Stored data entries
-------
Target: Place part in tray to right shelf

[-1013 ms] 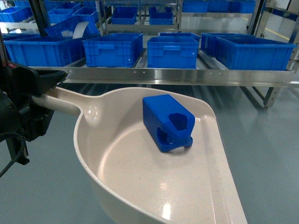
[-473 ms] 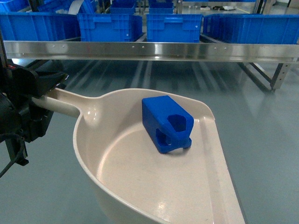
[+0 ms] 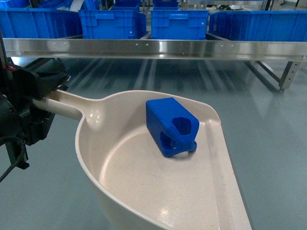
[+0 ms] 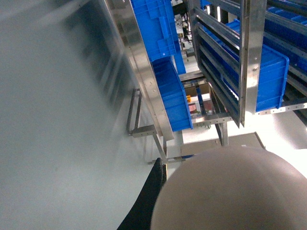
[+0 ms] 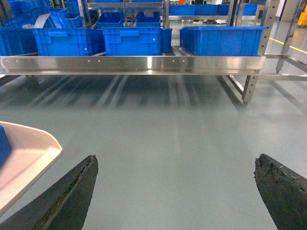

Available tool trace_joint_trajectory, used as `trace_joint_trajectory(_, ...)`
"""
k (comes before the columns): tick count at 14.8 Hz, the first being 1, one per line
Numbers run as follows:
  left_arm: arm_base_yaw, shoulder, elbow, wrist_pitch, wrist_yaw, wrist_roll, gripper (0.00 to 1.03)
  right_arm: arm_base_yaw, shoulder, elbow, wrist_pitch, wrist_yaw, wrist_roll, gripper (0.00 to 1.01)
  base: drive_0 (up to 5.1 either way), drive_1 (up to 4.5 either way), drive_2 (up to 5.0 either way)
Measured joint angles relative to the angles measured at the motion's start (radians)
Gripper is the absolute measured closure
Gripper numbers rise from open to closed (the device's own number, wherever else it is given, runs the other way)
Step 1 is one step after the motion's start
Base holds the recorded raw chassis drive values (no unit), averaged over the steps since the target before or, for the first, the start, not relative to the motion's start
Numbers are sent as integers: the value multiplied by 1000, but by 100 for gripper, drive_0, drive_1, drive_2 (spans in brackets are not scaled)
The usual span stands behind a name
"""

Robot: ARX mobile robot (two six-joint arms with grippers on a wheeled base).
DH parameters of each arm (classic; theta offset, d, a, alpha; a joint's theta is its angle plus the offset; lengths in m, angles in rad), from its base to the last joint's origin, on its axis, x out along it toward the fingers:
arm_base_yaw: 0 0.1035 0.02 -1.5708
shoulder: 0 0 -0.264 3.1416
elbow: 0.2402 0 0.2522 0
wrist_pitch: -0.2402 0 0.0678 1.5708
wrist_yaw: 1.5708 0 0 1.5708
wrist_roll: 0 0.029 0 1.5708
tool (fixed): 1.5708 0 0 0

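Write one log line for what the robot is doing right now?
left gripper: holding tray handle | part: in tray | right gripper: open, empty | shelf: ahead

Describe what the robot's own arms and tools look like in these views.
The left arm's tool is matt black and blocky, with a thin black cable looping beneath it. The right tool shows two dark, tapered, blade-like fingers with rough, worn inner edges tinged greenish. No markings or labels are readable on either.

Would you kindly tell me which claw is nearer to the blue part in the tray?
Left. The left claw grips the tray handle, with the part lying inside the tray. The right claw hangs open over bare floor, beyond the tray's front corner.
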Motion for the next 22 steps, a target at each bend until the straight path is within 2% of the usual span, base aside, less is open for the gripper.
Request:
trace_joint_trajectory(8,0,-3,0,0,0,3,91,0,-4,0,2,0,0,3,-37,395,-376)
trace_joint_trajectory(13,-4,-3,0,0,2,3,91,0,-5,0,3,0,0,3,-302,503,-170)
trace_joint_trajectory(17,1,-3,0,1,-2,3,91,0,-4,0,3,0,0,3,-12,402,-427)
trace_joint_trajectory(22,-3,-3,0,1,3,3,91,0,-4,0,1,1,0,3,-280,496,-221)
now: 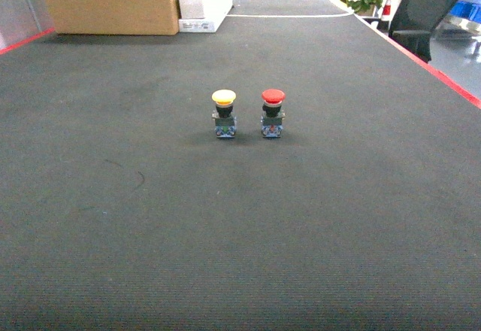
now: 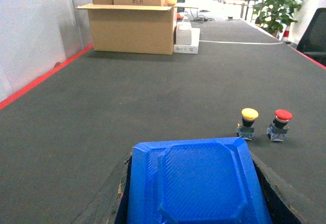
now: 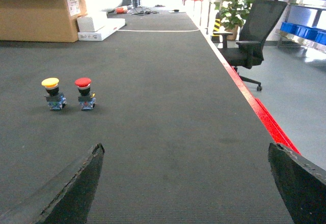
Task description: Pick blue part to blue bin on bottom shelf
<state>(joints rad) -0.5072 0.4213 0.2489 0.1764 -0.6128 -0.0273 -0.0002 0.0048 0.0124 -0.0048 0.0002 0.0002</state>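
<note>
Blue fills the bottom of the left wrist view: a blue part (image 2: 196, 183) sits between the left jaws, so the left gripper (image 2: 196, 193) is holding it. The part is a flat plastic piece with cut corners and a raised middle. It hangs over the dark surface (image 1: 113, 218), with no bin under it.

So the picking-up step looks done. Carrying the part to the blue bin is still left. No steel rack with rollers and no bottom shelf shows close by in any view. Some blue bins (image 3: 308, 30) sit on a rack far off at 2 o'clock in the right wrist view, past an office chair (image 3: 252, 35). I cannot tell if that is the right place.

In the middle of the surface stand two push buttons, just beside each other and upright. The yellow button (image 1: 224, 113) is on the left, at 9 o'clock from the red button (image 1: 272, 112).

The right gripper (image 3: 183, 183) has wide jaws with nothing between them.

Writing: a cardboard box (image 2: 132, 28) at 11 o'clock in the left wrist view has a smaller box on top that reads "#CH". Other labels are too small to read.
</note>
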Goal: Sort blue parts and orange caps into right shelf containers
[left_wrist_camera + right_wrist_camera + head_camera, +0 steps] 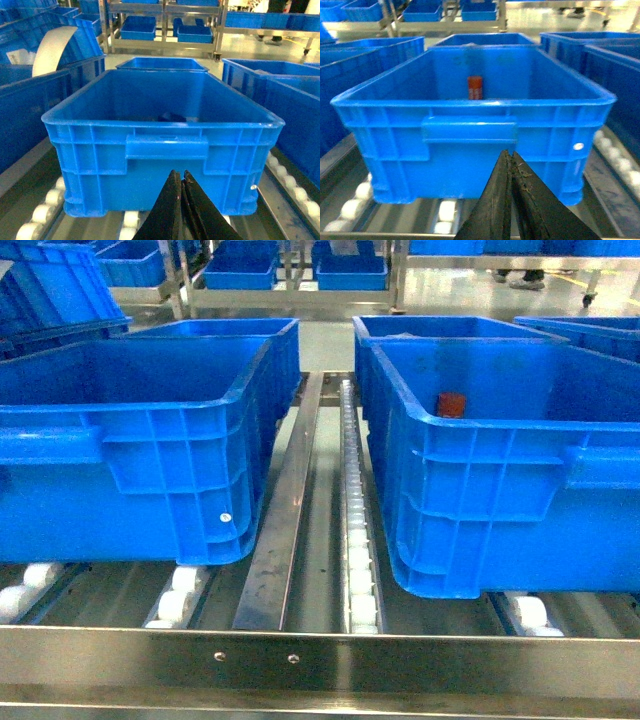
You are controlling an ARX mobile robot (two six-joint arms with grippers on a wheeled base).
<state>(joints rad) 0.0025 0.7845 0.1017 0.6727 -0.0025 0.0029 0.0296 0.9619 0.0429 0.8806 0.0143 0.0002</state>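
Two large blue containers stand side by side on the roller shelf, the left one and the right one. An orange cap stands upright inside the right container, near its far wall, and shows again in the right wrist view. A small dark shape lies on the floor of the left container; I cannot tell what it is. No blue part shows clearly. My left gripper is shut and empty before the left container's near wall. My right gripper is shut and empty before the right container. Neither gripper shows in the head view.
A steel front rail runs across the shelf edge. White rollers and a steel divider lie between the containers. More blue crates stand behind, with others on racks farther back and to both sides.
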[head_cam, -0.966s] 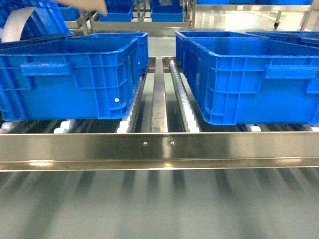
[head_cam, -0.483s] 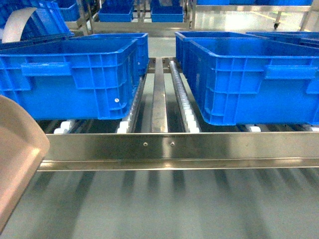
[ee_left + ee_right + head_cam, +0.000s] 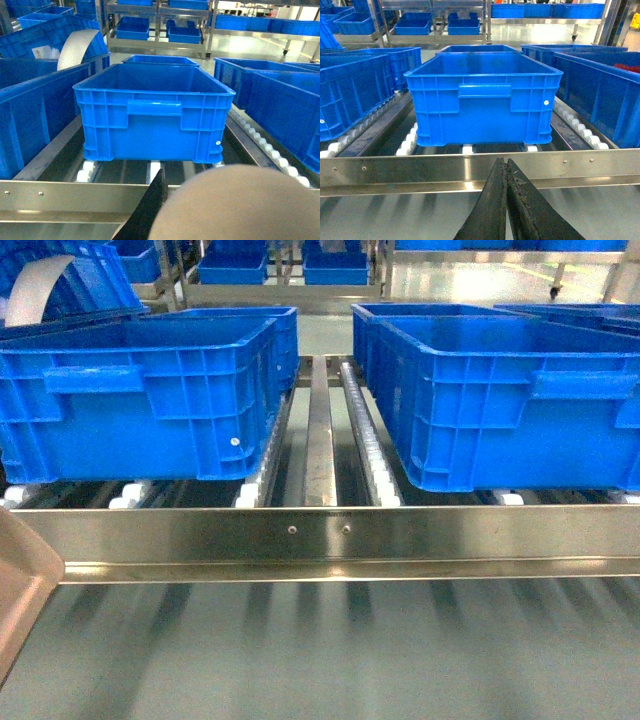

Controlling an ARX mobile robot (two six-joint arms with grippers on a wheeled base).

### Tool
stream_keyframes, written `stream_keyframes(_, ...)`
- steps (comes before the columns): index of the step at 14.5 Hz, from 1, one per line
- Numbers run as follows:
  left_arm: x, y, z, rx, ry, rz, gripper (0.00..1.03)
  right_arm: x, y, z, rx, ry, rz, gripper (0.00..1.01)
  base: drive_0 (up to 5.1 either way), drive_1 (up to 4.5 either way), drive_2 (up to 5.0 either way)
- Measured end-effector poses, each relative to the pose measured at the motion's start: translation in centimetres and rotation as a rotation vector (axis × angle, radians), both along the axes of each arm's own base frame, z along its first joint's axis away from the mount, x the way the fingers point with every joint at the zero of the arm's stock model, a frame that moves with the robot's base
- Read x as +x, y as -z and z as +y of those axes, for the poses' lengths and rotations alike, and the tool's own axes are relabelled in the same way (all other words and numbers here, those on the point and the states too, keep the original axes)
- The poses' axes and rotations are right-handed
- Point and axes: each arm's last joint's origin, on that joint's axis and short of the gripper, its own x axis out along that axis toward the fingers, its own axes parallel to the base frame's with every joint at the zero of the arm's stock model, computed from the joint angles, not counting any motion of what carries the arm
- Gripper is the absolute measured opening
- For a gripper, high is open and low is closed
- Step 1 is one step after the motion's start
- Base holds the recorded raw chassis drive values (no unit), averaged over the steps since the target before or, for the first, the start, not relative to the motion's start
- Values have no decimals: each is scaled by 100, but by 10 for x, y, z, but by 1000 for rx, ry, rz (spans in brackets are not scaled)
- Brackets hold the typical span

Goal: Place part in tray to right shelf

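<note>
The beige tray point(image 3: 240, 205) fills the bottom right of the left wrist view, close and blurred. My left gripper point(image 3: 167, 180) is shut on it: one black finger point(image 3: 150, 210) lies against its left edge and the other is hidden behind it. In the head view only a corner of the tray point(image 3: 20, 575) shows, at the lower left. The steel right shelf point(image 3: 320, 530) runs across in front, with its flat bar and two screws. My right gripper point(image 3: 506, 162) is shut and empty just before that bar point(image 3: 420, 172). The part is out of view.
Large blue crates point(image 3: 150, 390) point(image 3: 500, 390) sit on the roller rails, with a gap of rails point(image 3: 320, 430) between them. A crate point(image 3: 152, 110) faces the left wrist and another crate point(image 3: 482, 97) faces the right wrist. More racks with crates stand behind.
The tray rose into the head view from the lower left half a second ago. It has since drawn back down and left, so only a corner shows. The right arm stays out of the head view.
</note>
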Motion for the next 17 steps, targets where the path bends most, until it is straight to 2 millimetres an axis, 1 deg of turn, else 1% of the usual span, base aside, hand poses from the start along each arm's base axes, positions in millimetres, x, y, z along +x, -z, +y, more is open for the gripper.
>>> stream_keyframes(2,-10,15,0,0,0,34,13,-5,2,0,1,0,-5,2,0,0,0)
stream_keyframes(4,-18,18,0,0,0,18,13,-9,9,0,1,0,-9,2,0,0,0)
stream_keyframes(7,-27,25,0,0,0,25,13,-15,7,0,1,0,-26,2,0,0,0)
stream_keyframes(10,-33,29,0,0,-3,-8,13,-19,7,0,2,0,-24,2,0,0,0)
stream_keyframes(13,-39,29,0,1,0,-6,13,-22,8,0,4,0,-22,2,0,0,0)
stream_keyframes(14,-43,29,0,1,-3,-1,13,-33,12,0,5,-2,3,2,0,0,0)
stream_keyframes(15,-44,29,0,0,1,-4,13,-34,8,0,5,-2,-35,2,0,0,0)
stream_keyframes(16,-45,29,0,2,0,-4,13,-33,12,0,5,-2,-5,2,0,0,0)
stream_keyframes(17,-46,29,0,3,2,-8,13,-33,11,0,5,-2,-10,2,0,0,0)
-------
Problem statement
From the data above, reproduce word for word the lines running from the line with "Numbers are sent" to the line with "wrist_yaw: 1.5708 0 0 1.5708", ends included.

Worked solution
Numbers are sent as integers: the value multiplied by 1000, but by 100 for gripper, drive_0, drive_1, drive_2 (spans in brackets are not scaled)
The usual span stands behind a name
"""

Robot: ARX mobile robot (two six-joint arms with grippers on a wheeled base).
DH parameters of each arm (classic; theta offset, d, a, alpha; a joint's theta is its angle plus the offset; lengths in m, angles in rad), from its base to the last joint's origin, on its axis, x out along it toward the fingers:
arm_base_yaw: 0 0.1035 0.02 -1.5708
shoulder: 0 0 -0.264 3.1416
elbow: 0.2402 0 0.2522 0
wrist_pitch: -0.2402 0 0.0678 1.5708
wrist_yaw: 1.5708 0 0 1.5708

What is written here forms the complete answer.